Many of us, particularly if we are inexperienced writers, see our principal job as reporting. We try to create a factual chronicle of what happened. All events great and small. That’s legitimate, but it’s not necessarily very dramatic, or interesting.
If we want to engage our readers we need to root around in the facts to discover the stories buried there, because stories create meaning from events.
You may hear the central element of story called plot, conflict, action line, or story arc. Whatever it’s called it is the way and author creates a chain of causally related events leading to a climax.
Novelist Oakley Hall, explains in his book, The Art and Craft of Novel Writing. “Plot is an arrangement of events, an ordering of raw life…Life furnishes plenty of stories, series of events recorded in their chronological order, but few plots, which must make sense emotionally and/or intellectually.
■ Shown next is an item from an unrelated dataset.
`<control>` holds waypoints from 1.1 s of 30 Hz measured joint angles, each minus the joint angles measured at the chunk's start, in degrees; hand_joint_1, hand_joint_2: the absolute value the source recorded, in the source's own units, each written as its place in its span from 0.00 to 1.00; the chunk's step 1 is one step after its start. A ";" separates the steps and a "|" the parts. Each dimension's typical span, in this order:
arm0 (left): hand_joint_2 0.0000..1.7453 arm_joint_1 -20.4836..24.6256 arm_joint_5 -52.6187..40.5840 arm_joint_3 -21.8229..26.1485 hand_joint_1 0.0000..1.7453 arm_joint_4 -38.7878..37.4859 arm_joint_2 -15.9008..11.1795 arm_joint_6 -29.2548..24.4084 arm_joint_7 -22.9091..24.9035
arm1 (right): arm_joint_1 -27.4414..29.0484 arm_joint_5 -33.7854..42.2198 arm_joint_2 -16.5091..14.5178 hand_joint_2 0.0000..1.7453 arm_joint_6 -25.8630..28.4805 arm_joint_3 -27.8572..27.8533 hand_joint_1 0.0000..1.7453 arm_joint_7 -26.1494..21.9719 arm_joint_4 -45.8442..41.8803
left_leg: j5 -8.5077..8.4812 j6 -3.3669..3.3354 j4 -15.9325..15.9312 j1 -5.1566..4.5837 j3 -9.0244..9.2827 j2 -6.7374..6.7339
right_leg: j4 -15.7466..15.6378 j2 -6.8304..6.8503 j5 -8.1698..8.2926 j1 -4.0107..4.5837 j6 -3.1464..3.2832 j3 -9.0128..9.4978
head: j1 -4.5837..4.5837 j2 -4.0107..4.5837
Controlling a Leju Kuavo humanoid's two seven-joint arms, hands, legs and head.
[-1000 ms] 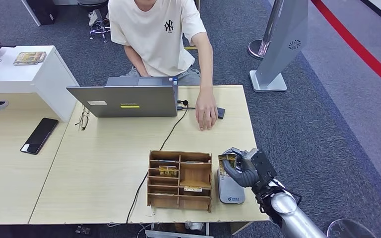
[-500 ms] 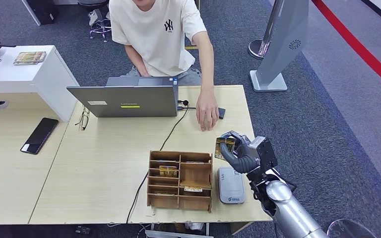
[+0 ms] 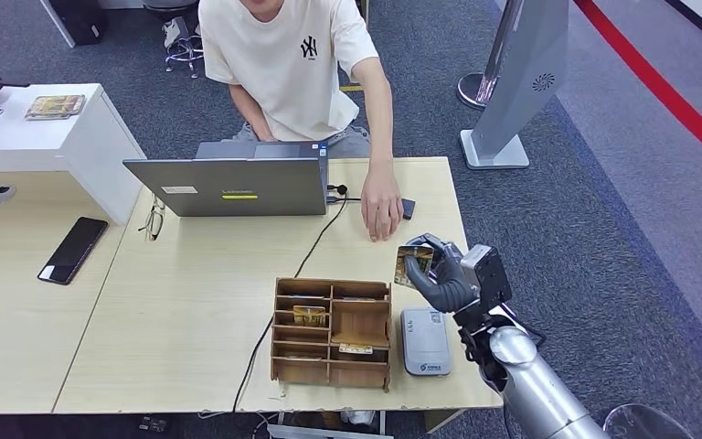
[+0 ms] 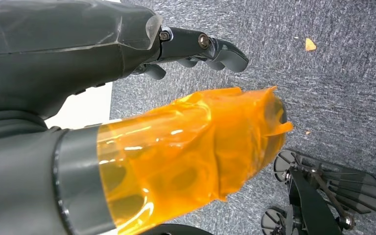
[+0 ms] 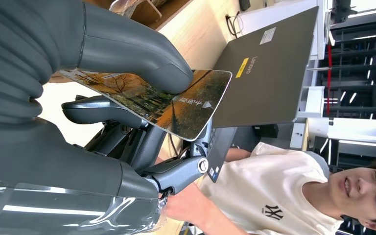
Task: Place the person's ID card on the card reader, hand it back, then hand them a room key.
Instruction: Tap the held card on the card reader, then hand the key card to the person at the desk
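- Head view, lower right of frame: right hand [image 3: 446,277] pinches the card [image 3: 413,262] between thumb and fingers, held clear above the table [image 3: 192,302]
- Change: a second ago hand and card sat low, right over the reader [image 3: 424,340]; now both are higher in the frame, nearer the person's hand [image 3: 380,212], and the reader lies bare
- Reading of that: the reader step looks finished; this is likely the hand-back, card travelling toward the person. Room key still to come
- Person's hand rests flat on the table beside a small dark object, upper centre-right; not yet raised to take the card
- Right wrist view: thumb presses on the card's printed face, darker fingers underneath; grip looks firm. Card shows an autumn-toned picture and a few white characters, too small to read with confidence
- Left hand [image 4: 127,147]: left wrist view shows it over carpet, thumb wrapped in orange film, fingers loosely apart, nothing held
- Writing: "NY" mark on the person's shirt [image 3: 288,64]; laptop [image 3: 228,186] lid carries a small brand plate reading Lenovo, a yellow sticker and a white label, unreadable
- Wooden rack [image 3: 332,331] left of the reader holds a few cards in its compartments
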State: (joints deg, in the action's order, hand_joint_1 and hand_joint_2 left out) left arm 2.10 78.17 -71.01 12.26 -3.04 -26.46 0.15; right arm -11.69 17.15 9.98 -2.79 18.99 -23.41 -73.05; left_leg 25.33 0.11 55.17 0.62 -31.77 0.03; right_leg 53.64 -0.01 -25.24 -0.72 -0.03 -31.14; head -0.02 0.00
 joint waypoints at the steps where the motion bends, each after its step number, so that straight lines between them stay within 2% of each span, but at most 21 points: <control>1: 0.00 0.00 -0.03 -0.02 0.00 0.00 0.01 0.00 0.00 | -0.03 -0.01 -0.05 1.00 -0.02 0.01 1.00 0.00 0.00 | 0.00 0.00 0.00 0.00 0.00 0.00 | 0.00 0.00 0.00 0.00 0.00 0.00 | 0.00 0.00; 21: 0.00 0.01 -0.54 -0.87 0.00 0.00 0.00 -0.36 -0.09 | -1.68 -0.77 -0.19 1.00 -0.34 0.76 1.00 -0.61 1.17 | 0.00 0.00 0.00 0.00 0.00 0.00 | 0.00 0.00 0.00 0.00 0.00 0.00 | 0.00 0.00; 33: 0.00 -0.02 0.01 -0.87 0.00 0.00 -0.02 -0.36 -0.09 | -1.06 -2.02 0.82 1.00 1.69 0.53 1.00 0.60 2.17 | 0.00 0.00 0.00 0.00 0.00 0.00 | -0.01 0.00 0.00 0.00 0.00 -0.03 | 0.01 0.00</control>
State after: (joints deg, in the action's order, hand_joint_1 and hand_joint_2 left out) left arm 2.08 78.18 -71.89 12.26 -3.05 -26.82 0.07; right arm -12.76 15.13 10.80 -1.10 19.52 -22.81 -70.88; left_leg 25.33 0.11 55.18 0.61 -31.77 0.03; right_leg 53.63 -0.02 -25.24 -0.72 -0.03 -31.17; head -0.02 0.00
A plot is a story plus causal relationships in a meaningful sequence.”
Creating this causal chain begins with the character’s motivation. What does she want? What’s her goal? The story begins when the person becomes aware of that goal and decides to act upon it.
The person’s struggle to achieve her goal results in a series of actions on her part which often involve overcoming obstacles preventing her from reaching her goal. This struggle is the conflict which lies at the heart of the story.
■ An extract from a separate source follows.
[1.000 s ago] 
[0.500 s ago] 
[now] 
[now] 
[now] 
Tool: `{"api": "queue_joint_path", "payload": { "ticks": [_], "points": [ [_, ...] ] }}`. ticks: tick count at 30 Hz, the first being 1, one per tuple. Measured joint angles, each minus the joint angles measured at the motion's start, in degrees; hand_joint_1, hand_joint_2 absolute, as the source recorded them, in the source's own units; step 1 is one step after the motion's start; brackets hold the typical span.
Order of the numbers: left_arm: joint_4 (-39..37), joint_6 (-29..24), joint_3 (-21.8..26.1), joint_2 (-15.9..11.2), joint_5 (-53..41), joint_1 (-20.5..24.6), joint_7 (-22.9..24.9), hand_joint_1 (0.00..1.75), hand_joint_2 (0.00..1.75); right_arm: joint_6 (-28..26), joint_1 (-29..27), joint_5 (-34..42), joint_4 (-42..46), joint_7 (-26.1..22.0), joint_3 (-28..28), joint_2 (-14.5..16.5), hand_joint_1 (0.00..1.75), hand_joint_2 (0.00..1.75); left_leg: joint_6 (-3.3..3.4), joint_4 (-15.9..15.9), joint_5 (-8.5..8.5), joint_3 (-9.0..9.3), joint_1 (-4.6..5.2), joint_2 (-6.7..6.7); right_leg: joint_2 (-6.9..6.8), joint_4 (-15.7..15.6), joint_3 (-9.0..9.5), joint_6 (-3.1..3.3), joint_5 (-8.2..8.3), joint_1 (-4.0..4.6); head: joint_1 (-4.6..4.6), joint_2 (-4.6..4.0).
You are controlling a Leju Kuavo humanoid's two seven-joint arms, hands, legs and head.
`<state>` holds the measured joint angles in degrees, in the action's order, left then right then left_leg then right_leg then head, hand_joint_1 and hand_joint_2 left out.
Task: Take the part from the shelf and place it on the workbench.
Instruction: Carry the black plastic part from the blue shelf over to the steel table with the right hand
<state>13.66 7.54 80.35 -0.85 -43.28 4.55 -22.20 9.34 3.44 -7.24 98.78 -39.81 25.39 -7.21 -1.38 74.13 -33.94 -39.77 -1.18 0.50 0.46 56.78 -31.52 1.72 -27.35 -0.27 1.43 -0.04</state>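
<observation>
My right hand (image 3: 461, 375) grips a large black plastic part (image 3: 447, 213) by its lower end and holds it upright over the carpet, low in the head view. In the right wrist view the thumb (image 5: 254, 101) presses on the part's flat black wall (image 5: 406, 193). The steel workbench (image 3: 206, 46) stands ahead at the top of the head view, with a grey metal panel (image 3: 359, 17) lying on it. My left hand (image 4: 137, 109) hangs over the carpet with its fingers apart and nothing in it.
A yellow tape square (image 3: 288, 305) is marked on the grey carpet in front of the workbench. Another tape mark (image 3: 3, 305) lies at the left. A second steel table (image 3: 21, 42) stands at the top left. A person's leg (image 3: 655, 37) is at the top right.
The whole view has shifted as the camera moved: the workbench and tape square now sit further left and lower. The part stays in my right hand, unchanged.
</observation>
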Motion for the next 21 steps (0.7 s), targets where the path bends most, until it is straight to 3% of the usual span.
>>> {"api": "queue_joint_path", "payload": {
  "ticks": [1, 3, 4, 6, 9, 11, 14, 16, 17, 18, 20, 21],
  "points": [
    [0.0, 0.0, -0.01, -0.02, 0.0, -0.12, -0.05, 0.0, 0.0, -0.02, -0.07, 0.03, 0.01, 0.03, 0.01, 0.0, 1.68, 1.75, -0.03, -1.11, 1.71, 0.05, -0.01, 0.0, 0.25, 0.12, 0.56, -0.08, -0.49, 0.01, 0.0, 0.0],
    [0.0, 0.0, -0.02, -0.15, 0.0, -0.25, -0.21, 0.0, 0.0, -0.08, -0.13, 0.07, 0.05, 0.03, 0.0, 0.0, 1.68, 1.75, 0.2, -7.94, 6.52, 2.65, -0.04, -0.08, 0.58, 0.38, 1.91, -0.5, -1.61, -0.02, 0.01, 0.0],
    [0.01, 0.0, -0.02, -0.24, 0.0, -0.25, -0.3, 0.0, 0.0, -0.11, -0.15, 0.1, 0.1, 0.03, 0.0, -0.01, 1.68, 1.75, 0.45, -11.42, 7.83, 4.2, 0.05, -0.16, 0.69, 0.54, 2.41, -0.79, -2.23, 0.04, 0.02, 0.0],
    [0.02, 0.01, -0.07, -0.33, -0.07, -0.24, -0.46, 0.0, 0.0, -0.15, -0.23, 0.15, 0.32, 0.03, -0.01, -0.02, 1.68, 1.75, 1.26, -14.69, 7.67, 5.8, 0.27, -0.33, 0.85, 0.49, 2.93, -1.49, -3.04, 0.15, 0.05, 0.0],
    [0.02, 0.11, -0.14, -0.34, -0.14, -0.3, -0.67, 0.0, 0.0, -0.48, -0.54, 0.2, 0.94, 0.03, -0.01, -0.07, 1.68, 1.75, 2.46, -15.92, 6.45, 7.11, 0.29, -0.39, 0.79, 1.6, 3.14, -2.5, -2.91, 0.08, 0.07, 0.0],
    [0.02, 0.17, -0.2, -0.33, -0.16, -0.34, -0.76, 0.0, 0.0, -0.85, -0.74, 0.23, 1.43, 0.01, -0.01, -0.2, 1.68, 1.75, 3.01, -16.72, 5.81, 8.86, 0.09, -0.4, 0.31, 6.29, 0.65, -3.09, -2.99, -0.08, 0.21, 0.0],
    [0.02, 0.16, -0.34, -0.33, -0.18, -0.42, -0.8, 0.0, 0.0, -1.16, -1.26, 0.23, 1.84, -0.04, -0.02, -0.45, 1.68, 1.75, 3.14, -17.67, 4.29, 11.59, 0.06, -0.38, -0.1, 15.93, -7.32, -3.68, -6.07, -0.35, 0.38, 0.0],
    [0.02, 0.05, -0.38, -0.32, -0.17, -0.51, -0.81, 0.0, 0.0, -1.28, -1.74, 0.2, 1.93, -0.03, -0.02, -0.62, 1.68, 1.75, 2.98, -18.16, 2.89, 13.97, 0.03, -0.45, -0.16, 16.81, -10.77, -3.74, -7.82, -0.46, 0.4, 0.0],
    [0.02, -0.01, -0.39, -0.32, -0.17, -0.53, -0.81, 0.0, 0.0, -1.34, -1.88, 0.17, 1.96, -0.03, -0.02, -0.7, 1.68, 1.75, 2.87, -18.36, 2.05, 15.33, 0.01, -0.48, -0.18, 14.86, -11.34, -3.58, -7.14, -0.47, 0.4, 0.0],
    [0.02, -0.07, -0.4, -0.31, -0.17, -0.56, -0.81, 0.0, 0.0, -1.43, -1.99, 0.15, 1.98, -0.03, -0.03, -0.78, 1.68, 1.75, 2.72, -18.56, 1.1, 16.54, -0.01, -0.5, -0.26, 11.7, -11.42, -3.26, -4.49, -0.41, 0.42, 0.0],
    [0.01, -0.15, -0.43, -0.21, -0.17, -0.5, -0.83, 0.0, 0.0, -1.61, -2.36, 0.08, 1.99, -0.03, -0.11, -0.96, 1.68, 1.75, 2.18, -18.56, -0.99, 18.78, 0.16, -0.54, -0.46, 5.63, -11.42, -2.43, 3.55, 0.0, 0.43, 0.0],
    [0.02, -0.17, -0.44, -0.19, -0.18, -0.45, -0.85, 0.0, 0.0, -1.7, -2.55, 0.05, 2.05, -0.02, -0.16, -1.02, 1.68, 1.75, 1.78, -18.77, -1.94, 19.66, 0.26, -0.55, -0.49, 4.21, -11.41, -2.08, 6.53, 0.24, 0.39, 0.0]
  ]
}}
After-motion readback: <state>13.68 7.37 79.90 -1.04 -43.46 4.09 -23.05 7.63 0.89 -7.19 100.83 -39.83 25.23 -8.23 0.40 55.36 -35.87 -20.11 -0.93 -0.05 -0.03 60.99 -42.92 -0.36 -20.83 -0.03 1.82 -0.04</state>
Once you have identified the central conflict, you can make some important decisions about what factual events contribute to understanding it. Many writers telling their own stories feel compelled to include events, because “they really happened just like that.” True as that may be, the events may not belong in your story. If they are not directly related to your story’s central conflict, leave them out. Your story will be more coherent and dramatic as a result.
Adair Lara, explained in her Writer’s Digest article, The Key Elements of Writing a Good Memoir, the choice an author must make, “It asks you to know not what is important or meaningful to you, but what is important or meaningful to the story.”
What you ultimately do include should begin with a trigger or initiating event. Something happens to make the character decide to pursue the goal lying at the heart of the conflict.
The story goes on until the conflict is ultimately resolved. Short story writers used to say only three resolutions were possible. The character achieved her goal. The character failed to achieve her goal. The character “came to realize” something about her goal to resolve her conflict. Once that point is reached, end the story.
By choosing the events you include carefully you allow yourself the opportunity for interpretation of their meaning and the feelings and emotions they engendered.